**WHAT YOU HAVE TO DO:**
Repeat nothing but the lines below running from the one containing "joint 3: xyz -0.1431" to the one containing "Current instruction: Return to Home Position". Keep both end lines.

[DATA EXTRACT — start]

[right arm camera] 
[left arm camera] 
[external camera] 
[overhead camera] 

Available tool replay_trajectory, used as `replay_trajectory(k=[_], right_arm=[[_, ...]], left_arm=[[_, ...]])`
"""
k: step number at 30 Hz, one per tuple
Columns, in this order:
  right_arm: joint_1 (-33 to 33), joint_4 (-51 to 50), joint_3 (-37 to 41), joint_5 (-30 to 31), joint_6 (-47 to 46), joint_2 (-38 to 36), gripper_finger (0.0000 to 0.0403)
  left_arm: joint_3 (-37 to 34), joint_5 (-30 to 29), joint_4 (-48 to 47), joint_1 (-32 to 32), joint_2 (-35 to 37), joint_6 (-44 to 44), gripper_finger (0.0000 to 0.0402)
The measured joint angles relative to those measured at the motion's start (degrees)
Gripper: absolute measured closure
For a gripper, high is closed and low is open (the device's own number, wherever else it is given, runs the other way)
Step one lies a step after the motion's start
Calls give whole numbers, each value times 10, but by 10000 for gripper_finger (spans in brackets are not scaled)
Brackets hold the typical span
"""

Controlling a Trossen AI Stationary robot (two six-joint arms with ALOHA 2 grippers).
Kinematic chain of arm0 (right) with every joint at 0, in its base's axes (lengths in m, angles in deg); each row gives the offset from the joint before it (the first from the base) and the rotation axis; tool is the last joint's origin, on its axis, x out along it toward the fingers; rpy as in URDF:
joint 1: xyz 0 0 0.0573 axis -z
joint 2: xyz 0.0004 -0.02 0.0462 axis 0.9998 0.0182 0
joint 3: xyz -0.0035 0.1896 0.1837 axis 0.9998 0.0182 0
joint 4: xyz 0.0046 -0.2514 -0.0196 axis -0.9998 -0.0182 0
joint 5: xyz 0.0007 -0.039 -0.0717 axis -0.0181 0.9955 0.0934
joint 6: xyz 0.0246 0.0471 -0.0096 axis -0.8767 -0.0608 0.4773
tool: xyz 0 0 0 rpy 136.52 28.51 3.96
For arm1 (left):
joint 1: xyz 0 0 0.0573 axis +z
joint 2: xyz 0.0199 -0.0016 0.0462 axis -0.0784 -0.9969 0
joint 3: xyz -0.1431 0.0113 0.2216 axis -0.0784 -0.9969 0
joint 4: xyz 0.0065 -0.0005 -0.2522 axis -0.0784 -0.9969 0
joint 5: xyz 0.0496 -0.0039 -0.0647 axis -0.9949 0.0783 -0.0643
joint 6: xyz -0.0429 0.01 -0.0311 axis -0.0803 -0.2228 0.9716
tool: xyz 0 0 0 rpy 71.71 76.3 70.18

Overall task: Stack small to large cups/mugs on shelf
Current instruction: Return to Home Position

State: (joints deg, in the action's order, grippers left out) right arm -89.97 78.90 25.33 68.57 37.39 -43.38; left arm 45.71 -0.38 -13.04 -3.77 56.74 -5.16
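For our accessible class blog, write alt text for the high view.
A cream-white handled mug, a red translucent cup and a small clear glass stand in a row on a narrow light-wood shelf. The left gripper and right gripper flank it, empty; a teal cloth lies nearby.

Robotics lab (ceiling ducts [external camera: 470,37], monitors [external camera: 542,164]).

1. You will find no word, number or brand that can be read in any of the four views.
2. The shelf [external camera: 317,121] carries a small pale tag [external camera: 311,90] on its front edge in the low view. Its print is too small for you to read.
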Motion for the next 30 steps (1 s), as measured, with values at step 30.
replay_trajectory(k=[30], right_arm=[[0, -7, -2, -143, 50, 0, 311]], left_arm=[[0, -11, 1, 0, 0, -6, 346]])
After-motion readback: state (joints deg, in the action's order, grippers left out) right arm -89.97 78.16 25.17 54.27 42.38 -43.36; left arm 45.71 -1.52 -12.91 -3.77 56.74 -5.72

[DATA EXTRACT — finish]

**OUTPUT BELOW:**
joint 3: xyz -0.1431 0.0113 0.2216 axis -0.0784 -0.9969 0
joint 4: xyz 0.0065 -0.0005 -0.2522 axis -0.0784 -0.9969 0
joint 5: xyz 0.0496 -0.0039 -0.0647 axis -0.9949 0.0783 -0.0643
joint 6: xyz -0.0429 0.01 -0.0311 axis -0.0803 -0.2228 0.9716
tool: xyz 0 0 0 rpy 71.71 76.3 70.18

Overall task: Stack small to large cups/mugs on shelf
Current instruction: Return to Home Position

With this, the exercise is complete.